Directions ▸ Look through the data below and, wherever a line carries the word "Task", please copy that line.

_ _ _ _ _

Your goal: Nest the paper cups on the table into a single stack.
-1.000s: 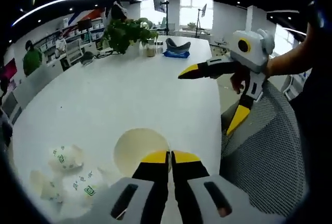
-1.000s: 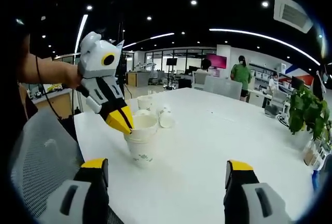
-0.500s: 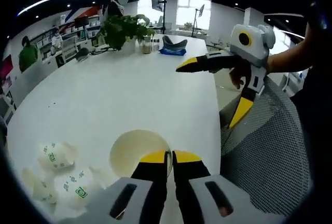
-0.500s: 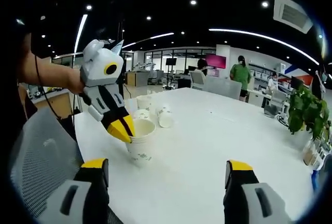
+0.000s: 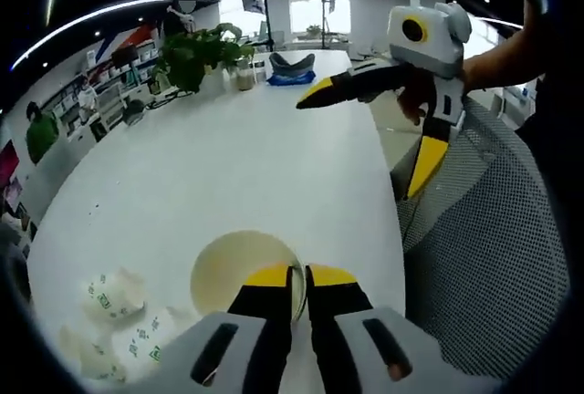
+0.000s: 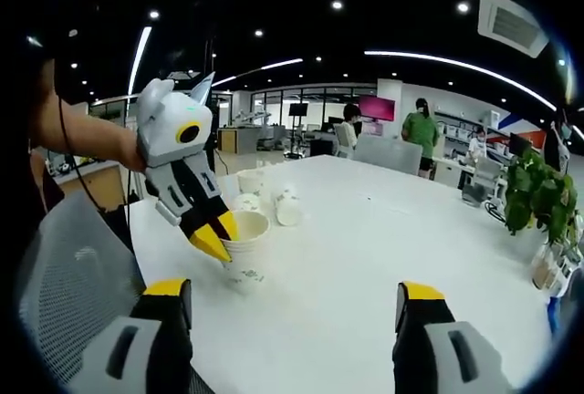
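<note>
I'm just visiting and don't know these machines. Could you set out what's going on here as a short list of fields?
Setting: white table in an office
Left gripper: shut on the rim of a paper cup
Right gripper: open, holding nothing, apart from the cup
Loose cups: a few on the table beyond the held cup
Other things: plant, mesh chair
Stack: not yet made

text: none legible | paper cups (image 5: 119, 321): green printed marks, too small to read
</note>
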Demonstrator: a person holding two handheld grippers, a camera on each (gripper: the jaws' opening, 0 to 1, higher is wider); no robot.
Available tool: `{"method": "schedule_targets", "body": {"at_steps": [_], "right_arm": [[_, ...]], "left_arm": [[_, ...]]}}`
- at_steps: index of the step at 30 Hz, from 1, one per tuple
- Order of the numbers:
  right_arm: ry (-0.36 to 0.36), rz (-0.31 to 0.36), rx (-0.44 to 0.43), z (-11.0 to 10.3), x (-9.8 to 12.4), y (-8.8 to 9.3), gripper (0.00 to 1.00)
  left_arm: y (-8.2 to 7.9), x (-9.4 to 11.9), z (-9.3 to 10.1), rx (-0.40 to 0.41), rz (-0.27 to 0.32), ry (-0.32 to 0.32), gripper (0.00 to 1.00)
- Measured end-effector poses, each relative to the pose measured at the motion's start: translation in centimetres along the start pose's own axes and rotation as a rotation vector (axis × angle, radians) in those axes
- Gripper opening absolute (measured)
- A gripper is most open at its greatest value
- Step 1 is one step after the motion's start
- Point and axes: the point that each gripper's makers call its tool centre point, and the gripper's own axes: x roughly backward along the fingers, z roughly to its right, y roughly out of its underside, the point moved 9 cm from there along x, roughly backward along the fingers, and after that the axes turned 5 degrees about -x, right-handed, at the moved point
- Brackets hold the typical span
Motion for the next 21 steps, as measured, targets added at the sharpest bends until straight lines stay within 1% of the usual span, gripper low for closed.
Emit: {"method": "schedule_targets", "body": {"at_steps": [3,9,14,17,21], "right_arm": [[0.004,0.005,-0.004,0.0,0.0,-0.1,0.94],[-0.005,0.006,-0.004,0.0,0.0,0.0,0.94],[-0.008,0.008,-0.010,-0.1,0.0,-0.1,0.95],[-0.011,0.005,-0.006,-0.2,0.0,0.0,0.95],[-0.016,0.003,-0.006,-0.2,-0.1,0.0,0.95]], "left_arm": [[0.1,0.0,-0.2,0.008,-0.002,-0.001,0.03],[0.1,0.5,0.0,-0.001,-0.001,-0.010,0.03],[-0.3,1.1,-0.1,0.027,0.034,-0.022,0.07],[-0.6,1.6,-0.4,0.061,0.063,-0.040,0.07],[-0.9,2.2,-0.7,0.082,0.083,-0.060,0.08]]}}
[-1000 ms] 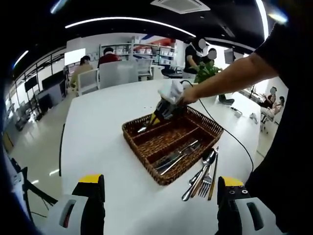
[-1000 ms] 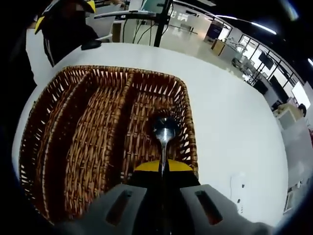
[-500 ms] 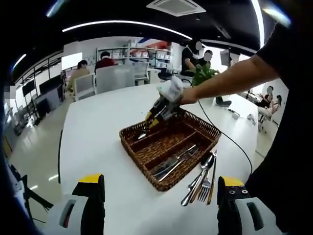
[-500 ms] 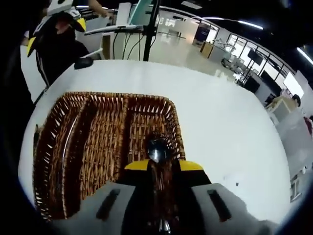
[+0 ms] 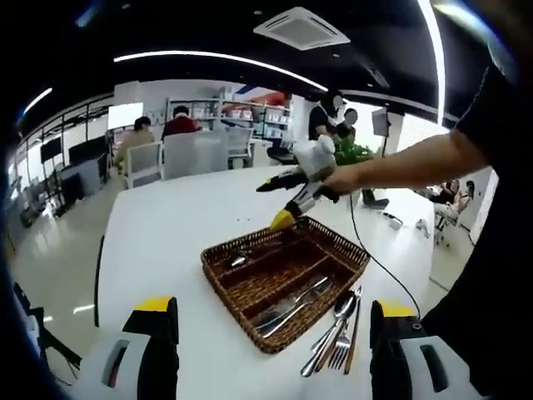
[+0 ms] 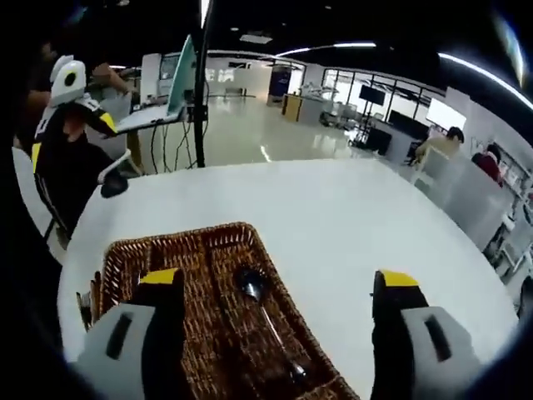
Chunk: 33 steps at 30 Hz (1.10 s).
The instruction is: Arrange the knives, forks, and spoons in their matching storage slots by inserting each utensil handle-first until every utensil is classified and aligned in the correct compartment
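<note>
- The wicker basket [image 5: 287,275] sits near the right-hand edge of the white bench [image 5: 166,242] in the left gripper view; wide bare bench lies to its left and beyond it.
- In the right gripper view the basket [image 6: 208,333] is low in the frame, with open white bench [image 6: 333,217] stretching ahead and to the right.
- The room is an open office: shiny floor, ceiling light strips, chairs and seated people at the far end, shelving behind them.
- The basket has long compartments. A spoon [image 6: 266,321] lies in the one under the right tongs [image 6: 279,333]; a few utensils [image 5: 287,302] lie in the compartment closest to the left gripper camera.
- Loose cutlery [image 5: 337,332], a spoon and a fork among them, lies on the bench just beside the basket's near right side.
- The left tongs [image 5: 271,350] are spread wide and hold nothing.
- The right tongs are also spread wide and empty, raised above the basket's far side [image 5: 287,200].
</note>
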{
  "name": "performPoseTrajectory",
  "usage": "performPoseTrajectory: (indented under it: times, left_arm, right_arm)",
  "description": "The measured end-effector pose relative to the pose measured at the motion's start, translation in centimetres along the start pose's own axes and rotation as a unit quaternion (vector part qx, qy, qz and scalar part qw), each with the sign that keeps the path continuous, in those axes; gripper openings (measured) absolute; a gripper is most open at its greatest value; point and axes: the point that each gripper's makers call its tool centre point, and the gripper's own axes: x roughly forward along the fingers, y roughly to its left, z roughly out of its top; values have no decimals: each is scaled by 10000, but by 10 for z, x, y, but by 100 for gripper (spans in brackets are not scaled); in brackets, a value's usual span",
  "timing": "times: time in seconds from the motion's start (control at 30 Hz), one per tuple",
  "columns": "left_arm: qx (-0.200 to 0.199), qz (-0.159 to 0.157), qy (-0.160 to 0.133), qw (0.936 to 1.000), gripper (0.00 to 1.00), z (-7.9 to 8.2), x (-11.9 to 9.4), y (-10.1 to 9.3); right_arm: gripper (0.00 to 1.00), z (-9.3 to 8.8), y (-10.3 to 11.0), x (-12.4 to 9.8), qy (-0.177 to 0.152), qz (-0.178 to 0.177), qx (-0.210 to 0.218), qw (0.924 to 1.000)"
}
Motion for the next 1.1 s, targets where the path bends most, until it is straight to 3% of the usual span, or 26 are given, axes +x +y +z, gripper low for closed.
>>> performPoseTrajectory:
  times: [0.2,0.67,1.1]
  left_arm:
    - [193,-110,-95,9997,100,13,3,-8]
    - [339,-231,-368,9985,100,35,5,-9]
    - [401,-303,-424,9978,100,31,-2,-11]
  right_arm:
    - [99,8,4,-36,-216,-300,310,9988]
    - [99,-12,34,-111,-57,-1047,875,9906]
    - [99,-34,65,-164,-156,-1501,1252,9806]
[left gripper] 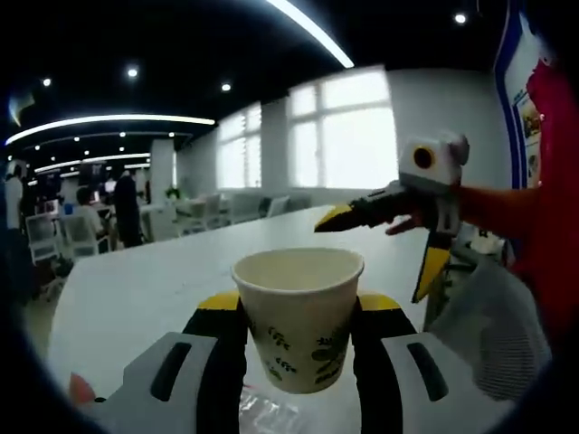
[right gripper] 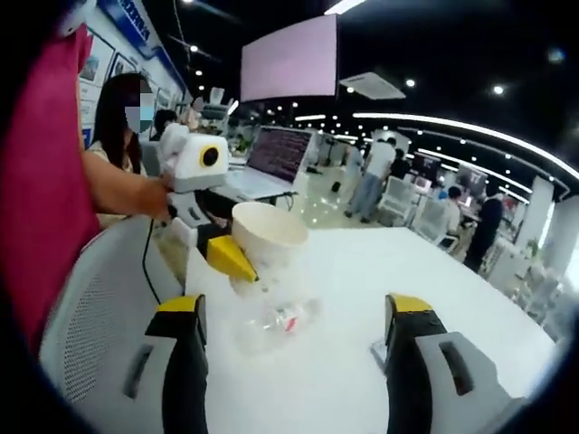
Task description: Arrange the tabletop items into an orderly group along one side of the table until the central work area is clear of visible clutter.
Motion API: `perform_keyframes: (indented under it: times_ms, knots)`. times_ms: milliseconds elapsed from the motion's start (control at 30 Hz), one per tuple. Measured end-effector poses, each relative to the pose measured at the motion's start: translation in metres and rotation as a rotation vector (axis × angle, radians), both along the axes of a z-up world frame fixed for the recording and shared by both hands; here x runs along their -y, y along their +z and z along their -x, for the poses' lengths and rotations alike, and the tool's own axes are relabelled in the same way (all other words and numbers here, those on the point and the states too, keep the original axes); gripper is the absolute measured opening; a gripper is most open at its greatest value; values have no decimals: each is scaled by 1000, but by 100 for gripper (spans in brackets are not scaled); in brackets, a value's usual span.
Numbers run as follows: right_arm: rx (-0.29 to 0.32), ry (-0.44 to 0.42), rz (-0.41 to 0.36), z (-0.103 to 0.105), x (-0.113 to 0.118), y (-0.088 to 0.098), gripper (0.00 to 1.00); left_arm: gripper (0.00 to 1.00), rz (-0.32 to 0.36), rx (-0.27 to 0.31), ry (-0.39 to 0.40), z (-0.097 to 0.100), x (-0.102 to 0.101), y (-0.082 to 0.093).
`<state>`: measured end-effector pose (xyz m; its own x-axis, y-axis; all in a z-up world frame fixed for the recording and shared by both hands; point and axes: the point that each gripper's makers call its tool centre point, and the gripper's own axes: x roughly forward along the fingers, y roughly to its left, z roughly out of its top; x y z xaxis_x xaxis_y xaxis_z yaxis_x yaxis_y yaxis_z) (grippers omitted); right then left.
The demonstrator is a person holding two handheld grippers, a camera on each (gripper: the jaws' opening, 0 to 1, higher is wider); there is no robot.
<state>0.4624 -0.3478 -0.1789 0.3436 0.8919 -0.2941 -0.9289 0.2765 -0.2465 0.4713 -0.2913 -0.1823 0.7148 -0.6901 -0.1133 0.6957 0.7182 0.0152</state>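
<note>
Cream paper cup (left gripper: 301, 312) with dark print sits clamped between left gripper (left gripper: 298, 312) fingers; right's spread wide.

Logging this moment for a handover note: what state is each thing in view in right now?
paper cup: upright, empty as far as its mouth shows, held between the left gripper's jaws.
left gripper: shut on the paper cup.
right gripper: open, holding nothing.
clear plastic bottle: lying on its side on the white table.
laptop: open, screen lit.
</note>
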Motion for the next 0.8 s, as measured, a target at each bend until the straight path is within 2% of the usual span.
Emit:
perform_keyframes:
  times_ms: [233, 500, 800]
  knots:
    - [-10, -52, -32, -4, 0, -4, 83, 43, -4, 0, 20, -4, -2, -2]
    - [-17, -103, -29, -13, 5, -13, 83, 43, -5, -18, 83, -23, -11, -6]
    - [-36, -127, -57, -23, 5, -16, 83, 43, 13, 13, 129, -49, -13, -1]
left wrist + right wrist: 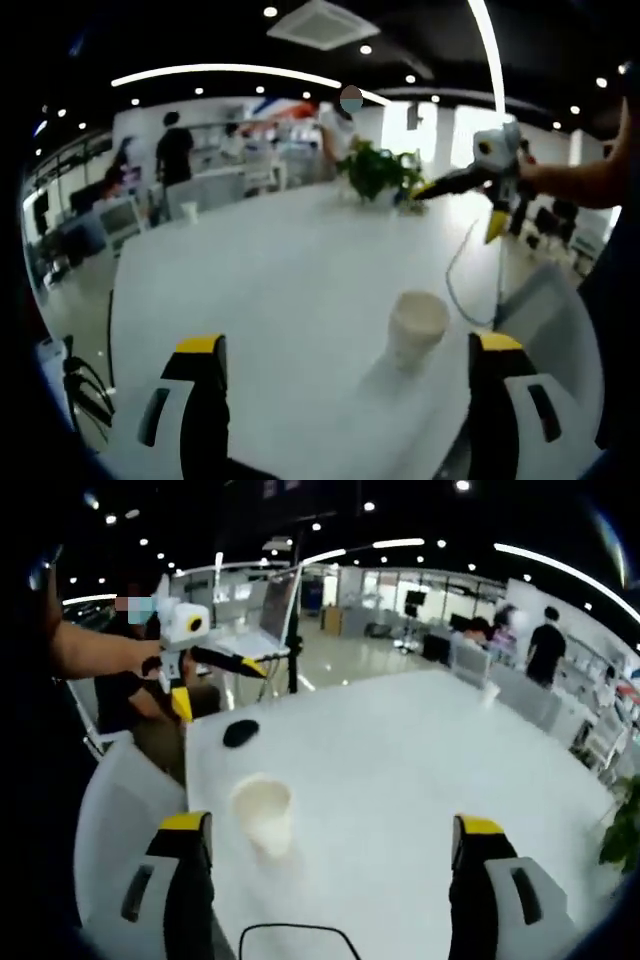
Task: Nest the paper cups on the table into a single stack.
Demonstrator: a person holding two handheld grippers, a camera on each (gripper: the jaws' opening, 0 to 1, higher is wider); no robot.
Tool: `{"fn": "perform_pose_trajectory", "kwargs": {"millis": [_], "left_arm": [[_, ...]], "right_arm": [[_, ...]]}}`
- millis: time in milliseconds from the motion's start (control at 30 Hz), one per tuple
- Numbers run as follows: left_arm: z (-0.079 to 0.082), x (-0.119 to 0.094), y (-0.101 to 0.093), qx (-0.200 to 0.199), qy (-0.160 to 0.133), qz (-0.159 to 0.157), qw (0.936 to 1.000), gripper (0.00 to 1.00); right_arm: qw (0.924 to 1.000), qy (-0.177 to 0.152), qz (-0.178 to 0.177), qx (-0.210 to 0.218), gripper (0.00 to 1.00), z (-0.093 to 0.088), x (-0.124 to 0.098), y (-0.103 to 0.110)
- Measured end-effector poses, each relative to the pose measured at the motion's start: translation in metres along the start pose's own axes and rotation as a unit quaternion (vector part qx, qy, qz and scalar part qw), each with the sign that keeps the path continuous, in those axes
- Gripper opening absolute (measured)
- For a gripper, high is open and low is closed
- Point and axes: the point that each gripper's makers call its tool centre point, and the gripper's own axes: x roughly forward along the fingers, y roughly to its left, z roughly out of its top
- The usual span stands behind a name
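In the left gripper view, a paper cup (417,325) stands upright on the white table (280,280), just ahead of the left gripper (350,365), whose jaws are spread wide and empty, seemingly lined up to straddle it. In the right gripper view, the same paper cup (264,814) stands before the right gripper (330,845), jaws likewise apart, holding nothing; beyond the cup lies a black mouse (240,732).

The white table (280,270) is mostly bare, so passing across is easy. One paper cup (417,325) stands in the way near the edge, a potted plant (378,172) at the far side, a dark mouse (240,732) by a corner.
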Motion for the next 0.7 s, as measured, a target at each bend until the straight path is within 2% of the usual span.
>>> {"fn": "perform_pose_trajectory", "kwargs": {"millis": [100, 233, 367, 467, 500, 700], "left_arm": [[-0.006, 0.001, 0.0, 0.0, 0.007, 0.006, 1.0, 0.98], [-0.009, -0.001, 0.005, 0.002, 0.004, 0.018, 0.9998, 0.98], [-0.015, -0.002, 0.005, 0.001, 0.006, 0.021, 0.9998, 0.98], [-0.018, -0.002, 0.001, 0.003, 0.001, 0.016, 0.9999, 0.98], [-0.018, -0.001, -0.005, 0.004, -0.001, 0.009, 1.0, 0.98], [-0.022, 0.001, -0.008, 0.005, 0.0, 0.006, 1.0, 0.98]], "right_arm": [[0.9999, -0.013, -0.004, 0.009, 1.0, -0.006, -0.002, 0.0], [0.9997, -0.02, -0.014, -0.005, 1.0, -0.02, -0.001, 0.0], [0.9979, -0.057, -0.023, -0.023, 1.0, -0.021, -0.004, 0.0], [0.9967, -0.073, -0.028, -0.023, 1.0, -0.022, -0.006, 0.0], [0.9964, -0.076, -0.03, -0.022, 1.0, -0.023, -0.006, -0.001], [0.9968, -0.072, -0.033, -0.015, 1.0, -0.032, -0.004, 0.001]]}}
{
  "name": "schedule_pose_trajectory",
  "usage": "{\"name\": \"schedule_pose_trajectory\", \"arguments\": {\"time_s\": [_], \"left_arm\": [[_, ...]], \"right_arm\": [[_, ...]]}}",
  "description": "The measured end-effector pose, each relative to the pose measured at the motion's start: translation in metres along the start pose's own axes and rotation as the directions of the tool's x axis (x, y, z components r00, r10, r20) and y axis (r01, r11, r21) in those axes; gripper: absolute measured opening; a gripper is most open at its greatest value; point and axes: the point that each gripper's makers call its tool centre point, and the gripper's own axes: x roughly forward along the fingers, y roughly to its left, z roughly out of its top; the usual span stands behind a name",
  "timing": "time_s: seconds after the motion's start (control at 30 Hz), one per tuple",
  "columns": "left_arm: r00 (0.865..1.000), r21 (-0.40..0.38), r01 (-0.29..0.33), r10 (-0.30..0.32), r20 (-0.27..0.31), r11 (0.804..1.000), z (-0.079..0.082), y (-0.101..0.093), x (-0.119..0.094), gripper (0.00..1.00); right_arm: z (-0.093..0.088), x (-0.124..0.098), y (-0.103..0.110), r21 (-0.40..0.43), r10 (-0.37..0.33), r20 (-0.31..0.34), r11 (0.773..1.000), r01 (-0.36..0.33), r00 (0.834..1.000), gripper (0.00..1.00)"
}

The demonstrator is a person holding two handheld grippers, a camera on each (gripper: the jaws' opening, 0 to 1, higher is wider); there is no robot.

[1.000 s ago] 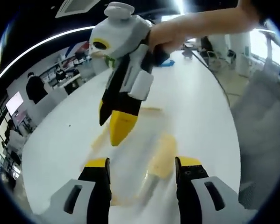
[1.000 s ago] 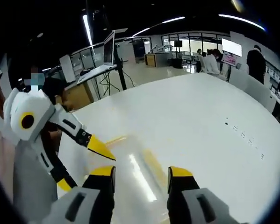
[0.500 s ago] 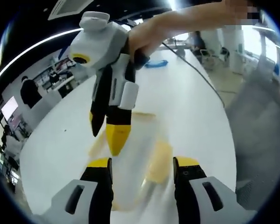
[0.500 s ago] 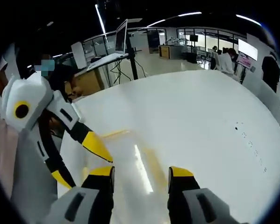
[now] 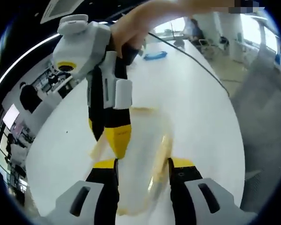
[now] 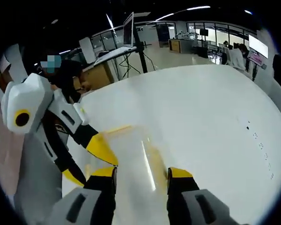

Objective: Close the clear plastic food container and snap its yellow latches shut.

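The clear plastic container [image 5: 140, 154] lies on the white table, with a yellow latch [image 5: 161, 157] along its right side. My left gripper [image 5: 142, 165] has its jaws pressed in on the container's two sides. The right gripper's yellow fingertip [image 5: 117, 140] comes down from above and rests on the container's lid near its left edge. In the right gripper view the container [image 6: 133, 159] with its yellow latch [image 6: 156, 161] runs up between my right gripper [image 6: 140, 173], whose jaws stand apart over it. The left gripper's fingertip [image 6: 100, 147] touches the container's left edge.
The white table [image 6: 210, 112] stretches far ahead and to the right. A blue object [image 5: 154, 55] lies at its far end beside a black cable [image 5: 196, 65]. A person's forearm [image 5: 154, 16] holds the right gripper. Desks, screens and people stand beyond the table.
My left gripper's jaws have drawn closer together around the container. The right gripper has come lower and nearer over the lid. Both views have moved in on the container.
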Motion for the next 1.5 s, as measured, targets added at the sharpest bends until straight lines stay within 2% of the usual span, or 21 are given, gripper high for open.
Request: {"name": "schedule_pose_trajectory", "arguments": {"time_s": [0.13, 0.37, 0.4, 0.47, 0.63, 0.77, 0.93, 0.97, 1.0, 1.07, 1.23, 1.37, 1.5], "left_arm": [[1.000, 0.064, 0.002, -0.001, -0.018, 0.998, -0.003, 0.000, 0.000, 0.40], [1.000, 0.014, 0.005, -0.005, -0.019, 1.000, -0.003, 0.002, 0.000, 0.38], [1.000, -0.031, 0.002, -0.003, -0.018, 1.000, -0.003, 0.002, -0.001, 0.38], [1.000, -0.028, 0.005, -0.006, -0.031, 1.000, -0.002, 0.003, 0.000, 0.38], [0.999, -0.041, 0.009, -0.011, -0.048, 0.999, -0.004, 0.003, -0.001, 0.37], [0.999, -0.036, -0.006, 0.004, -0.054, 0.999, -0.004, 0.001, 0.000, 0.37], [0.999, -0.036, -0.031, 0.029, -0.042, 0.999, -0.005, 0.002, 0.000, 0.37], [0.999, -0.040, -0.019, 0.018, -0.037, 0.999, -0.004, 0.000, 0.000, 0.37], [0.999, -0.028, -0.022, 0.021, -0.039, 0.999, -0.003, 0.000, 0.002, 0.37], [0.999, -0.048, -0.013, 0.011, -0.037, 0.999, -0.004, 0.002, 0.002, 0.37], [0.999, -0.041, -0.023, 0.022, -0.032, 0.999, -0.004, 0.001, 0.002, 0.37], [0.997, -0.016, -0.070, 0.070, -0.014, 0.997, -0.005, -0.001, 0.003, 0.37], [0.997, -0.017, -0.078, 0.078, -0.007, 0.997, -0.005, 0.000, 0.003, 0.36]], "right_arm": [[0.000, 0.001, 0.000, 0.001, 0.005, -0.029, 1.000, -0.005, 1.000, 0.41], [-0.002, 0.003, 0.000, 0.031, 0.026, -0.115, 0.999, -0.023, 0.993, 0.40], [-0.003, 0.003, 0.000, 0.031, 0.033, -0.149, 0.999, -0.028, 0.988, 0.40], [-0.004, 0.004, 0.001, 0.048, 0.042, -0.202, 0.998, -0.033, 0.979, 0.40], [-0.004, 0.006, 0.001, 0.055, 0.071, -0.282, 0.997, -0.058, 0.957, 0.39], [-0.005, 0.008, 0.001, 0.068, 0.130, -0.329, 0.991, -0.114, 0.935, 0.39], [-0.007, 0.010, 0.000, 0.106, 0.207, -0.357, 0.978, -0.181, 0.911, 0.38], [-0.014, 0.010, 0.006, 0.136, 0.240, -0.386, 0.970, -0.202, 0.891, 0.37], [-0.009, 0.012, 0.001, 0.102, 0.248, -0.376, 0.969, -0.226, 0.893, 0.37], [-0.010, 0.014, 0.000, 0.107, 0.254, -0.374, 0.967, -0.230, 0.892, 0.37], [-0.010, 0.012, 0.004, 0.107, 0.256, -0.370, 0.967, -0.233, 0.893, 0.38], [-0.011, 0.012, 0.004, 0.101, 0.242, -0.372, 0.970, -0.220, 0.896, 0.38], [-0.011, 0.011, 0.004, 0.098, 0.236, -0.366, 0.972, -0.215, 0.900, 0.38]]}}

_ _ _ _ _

Exercise solution ▸
Task description: Arrange the tabletop items into an orderly group along one side of the table until the central work area is clear of visible clutter.
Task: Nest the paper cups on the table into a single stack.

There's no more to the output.